Problem to work on - Output every line of the entries from the line containing "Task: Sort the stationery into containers" through the last, exactly, with no other content.

#####

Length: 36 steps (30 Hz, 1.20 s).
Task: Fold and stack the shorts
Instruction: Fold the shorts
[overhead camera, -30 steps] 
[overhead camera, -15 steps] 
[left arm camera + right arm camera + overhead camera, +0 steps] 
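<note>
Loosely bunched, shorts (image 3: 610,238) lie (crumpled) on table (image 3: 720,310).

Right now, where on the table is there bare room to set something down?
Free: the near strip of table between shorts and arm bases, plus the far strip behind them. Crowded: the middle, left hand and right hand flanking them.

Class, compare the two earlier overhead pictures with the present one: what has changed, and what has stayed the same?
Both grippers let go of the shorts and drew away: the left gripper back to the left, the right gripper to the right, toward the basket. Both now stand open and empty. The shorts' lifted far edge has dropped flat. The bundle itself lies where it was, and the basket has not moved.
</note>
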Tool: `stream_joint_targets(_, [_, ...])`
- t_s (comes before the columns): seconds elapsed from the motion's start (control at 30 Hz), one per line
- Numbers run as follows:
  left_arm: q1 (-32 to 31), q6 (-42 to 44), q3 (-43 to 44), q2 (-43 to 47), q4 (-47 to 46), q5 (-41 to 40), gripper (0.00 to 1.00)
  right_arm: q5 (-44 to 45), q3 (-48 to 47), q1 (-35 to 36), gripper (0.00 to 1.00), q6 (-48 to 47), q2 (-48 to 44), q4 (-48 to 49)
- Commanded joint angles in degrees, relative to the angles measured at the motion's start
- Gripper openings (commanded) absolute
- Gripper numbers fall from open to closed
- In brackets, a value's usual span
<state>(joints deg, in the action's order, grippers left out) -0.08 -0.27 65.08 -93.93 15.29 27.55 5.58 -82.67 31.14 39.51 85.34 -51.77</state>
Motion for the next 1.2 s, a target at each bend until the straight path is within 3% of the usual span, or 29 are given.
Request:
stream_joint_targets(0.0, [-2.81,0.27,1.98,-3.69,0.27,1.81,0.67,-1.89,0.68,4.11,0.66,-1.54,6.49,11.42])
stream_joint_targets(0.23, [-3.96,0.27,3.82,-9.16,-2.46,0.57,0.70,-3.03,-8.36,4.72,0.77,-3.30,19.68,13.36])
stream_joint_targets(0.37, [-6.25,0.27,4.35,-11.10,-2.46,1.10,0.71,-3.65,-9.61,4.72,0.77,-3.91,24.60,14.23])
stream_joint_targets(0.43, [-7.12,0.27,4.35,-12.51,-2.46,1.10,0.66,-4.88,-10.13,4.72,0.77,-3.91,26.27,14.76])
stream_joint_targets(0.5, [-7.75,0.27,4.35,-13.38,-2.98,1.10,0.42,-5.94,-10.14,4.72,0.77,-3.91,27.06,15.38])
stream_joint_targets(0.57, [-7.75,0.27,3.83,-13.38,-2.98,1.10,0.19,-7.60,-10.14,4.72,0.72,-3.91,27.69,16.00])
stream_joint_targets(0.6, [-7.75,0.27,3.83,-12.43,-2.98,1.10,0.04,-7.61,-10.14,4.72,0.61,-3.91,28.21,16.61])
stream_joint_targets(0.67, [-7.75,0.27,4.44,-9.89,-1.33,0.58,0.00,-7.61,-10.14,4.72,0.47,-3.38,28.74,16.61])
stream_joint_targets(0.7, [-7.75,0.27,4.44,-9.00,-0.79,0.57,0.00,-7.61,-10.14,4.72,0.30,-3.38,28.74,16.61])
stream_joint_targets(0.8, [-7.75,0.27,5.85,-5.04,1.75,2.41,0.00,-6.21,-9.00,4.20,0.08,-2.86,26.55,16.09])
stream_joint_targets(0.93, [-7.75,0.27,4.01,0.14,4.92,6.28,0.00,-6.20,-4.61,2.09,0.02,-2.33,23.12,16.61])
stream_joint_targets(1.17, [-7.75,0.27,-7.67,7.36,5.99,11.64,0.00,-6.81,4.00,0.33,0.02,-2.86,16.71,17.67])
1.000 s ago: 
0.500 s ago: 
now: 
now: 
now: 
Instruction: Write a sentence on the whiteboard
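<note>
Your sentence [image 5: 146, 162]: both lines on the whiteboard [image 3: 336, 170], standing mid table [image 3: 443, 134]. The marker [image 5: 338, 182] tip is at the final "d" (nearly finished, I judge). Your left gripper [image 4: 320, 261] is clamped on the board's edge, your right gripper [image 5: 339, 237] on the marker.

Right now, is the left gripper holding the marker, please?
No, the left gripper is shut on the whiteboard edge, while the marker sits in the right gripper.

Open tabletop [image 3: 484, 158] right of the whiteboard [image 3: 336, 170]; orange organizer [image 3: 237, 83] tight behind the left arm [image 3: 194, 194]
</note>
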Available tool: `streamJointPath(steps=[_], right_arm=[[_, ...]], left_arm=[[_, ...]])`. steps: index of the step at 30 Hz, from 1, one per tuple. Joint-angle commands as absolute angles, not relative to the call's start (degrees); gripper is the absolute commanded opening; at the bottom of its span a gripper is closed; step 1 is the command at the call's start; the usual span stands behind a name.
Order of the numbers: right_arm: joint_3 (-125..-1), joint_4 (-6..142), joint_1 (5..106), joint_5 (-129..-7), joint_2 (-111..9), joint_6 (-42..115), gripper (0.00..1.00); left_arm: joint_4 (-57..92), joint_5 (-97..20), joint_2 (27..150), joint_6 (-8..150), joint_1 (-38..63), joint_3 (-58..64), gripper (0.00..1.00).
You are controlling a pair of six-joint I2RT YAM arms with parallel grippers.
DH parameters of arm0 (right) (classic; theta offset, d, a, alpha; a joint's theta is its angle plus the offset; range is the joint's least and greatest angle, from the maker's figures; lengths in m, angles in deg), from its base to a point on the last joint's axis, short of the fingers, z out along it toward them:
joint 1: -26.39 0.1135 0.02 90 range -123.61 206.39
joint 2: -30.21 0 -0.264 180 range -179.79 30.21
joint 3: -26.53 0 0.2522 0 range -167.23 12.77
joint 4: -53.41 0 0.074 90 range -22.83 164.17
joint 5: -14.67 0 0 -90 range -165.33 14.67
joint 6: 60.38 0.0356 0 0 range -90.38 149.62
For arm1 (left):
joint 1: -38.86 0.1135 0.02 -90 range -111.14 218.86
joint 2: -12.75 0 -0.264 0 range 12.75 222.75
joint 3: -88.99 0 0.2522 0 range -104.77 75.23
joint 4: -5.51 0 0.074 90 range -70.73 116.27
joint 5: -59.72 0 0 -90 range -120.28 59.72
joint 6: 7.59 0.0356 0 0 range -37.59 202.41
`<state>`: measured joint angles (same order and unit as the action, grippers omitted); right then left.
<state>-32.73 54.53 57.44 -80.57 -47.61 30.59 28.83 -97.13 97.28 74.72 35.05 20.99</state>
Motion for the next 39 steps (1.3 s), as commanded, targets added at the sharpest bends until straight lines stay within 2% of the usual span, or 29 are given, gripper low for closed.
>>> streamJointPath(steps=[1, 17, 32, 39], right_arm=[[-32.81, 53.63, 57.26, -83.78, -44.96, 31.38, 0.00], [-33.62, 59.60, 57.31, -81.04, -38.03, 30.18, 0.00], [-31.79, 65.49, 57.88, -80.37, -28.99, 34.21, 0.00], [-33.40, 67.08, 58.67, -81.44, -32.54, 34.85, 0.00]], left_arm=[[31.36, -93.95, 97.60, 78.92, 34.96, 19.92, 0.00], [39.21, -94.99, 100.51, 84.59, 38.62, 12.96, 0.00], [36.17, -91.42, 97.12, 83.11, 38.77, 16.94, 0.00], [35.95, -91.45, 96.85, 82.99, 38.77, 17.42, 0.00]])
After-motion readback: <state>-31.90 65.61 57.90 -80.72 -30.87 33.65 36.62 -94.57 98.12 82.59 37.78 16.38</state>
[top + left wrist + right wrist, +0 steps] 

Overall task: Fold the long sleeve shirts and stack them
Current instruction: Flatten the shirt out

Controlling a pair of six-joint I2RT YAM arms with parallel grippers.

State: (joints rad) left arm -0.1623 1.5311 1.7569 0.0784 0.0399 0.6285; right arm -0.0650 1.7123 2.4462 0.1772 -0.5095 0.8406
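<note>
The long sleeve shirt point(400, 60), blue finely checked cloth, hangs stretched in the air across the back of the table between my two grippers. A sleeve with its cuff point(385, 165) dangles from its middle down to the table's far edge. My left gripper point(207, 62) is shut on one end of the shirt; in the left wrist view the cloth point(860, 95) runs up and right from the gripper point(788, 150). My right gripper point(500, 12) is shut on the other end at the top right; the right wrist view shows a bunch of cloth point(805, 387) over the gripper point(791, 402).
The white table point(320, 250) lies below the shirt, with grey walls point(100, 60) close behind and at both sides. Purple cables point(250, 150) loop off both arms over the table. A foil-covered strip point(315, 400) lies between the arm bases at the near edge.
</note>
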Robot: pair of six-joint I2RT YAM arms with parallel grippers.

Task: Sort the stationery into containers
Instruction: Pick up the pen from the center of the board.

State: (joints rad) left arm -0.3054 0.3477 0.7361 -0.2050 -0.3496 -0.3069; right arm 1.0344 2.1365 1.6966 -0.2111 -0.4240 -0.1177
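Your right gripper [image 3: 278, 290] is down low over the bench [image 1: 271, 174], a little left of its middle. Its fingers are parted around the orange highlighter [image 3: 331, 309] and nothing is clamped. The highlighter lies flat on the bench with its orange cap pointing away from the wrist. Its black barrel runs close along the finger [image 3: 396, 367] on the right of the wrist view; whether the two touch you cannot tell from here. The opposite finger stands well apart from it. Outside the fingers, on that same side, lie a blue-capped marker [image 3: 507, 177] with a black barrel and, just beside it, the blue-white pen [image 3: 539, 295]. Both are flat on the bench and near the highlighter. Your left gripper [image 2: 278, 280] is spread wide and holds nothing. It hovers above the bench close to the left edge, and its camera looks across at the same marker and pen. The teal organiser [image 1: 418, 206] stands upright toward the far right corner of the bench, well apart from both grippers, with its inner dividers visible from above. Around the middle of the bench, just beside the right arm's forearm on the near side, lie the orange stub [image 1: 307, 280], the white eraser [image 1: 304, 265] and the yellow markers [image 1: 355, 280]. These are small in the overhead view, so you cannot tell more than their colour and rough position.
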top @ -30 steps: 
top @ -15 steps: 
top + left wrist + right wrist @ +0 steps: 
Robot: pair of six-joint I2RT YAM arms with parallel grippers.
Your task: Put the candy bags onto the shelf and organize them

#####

Task output -
Task: Sort the stationery into containers
Instruction: Pick up the pen from the center of the board.

State: (joints rad) left arm -0.3054 0.3477 0.7361 -0.2050 -0.3496 -0.3069; right arm 1.0344 2.1365 1.6966 -0.2111 -0.4240 -0.1177
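Your right gripper [image 3: 278, 290] is down low over the bench [image 1: 271, 174], a little left of its middle. Its fingers are parted around the orange highlighter [image 3: 331, 309] and nothing is clamped. The highlighter lies flat on the bench with its orange cap pointing away from the wrist. Its black barrel runs close along the finger [image 3: 396, 367] on the right of the wrist view; whether the two touch you cannot tell from here. The opposite finger stands well apart from it. Outside the fingers, on that same side, lie a blue-capped marker [image 3: 507, 177] with a black barrel and, just beside it, the blue-white pen [image 3: 539, 295]. Both are flat on the bench and near the highlighter. Your left gripper [image 2: 278, 280] is spread wide and holds nothing. It hovers above the bench close to the left edge, and its camera looks across at the same marker and pen. The teal organiser [image 1: 418, 206] stands upright toward the far right corner of the bench, well apart from both grippers, with its inner dividers visible from above. Around the middle of the bench, just beside the right arm's forearm on the near side, lie the orange stub [image 1: 307, 280], the white eraser [image 1: 304, 265] and the yellow markers [image 1: 355, 280]. These are small in the overhead view, so you cannot tell more than their colour and rough position.
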top @ -30 steps: 
top @ -15 steps: 
top + left wrist + right wrist @ +0 steps: 
Robot: pair of six-joint I2RT YAM arms with parallel grippers.
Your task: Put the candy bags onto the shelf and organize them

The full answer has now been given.